While an ethnology student at the Sorbonne, Godard started attending Henri Langlois’s Cinematheque and started writing for the influential publication Cahiers du Cinema. His first feature, Breathless (A bout de soufflé), starring Jean-Paul Belmondo and Jean Seberg, introduced his signature “jump cut” technique that interrupted the continuity of the shots. During the 1960s, Godard directed nearly two dozen features and short films, earning him a reputation as one of the most acclaimed filmmakers of his generation. Works during this period included Masculin Feminin, Vivre sa Vie, Alphaville, and Pierrot le Fou.

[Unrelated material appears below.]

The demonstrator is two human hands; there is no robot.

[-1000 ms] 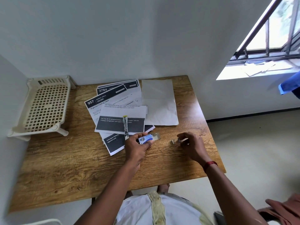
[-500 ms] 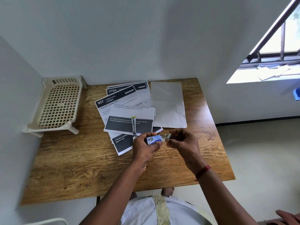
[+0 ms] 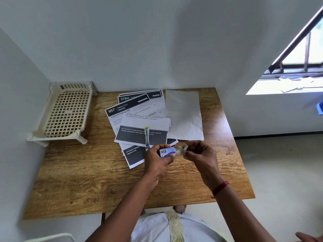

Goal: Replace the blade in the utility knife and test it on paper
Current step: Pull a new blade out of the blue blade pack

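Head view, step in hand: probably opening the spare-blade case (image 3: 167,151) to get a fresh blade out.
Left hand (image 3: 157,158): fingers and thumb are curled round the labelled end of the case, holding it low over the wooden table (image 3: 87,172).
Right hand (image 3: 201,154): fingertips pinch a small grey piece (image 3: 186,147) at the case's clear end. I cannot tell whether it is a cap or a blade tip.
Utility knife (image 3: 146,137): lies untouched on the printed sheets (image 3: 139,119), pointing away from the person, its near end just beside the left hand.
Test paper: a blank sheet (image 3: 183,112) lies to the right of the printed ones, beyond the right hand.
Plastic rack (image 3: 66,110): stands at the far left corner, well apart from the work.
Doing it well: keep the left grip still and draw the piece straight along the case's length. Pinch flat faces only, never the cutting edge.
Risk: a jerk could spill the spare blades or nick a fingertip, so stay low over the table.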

Godard was unashamed of his commitment to leftist and Marxist ideologies. During the unrest that beset France in May of 1968, Godard and Truffaut led a vocal protest against the Cannes Film Festival that resulted in its cancellation that year. He declared “I’m talking solidarity with the students and workers, and you’re talking about tracking shots and close-ups!” Afterwards, he helped create the Dziga Vertov Group, a collective devoted to producing more experimental works with political overtones. His 1972 film Tout Va Bien, costarring Jane Fonda, emerged from this effort.
Godard’s only English-language film was the 1987 dystopic King Lear, a commission from Cannes Films. His later films include In Praise of Love (2001), Film Socialisme (2010), and Goodbye to Language (2014). He made his last film, The Image Book, in 2018 at the age of 88.